Nats: Make MaxAckPending and MaxAckWaitTime configurable

kobergj commented 1 month ago

When putting heavy load to nats receivers the nats service will possibly redeliver events and therefore duplicate them. This is because we do not configure it correctly.

When pulling events from the queue the expected behaviour is the following: The event is pulled from the queue and delivered into a channel. When consumed from this channel the event will be acknowledged on the nats server. On high load this can cause problems. Sine MaxAckWaitTime is 30s by default, the nats server will redeliver the event after 30s. Leading to two identical events waiting to be picked up from the channel. Since MaxAckPending is set to 1000 by default, this can lead to up to 1000 identical events waiting for being processed.

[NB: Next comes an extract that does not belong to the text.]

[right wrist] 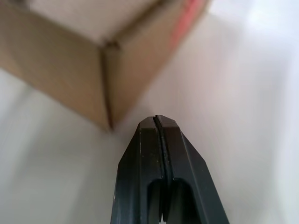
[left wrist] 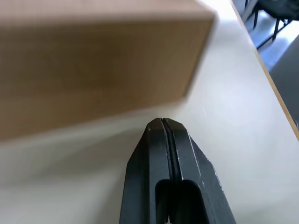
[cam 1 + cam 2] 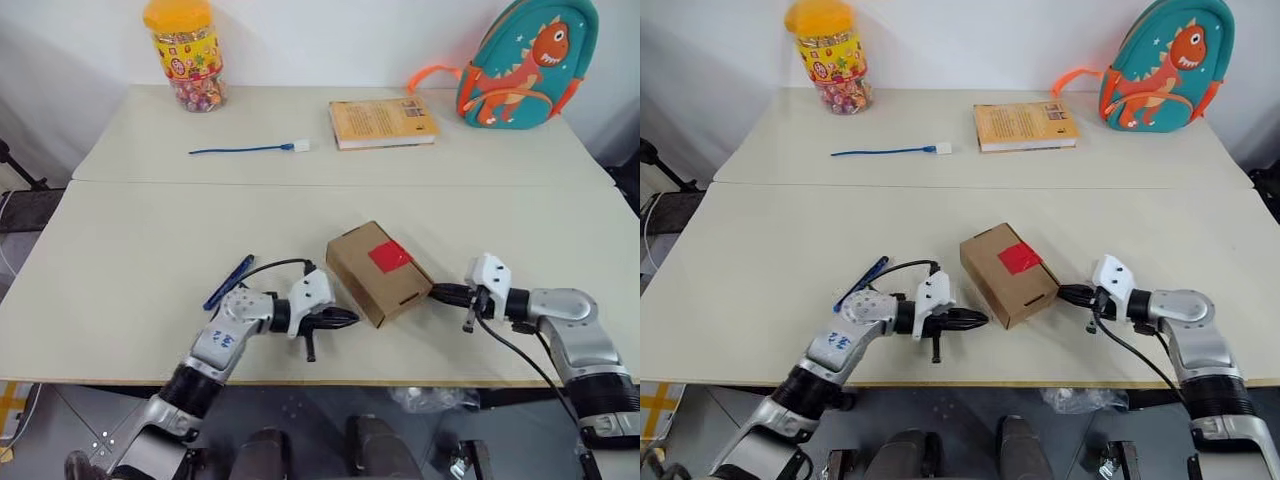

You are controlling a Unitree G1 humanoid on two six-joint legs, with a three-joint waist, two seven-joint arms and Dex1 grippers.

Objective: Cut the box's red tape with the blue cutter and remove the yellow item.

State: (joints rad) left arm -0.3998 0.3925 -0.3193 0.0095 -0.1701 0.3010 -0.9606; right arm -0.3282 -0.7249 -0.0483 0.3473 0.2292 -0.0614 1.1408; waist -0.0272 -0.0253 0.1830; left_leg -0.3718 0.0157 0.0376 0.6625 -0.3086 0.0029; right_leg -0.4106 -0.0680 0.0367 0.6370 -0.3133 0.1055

We already introduced worker groups to be able to handle multiple events at the same time. We now need to make MaxAckWaitTime and MaxAckPending configurable, so they can configured individually.

Acceptance Criteria:

update nats-js go-micro package to expose MaxAckWaitTime and MaxAckPending
introduce envvars to make them configurable
set sane defaults

wkloucek commented 3 weeks ago

should we already add those settings to our oCIS chart with NATS deployment example? https://github.com/owncloud/ocis-charts/blob/main/deployments/ocis-nats/streams/ocis.yaml exposes all the stream settings already.

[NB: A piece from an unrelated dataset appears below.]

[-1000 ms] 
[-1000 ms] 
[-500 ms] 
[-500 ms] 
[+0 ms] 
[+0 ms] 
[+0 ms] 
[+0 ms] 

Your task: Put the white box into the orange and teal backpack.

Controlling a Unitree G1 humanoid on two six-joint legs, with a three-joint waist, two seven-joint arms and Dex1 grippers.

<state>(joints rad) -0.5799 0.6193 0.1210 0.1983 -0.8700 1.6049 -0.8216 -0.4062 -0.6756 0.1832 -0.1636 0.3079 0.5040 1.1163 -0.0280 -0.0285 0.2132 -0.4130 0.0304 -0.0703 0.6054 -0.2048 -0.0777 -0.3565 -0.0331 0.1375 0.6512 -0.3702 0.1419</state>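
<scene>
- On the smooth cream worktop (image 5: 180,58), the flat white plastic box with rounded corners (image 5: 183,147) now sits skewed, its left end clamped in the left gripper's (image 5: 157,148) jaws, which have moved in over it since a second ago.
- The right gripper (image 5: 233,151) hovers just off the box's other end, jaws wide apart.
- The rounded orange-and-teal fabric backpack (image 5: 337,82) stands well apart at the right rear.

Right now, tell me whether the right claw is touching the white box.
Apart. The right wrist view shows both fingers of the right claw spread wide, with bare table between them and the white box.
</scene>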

Our Kubernetes deployments already could benefit from this a lot!?

kobergj commented 2 weeks ago

Our Kubernetes deployments already could benefit from this a lot!?

Yes it should. If possible please set them.

wkloucek commented 2 weeks ago

@kobergj do you have proposals for MaxAckWaitTime and MaxAckPending that we could set on all / a subset of streams?

Just to interweave our ticket clusters a little bit:

https://github.com/owncloud/ocis/issues/8949 would maybe take out some pressure on high message count situations!? It also would allow more fine granular redeliver settings. Eg. the postprocessing messages could need a very high MaxAckWaitTime if we had a long running postprocessing step while SSE related events need to be dropped anyways if they are not delivered within < 10 seconds or so!?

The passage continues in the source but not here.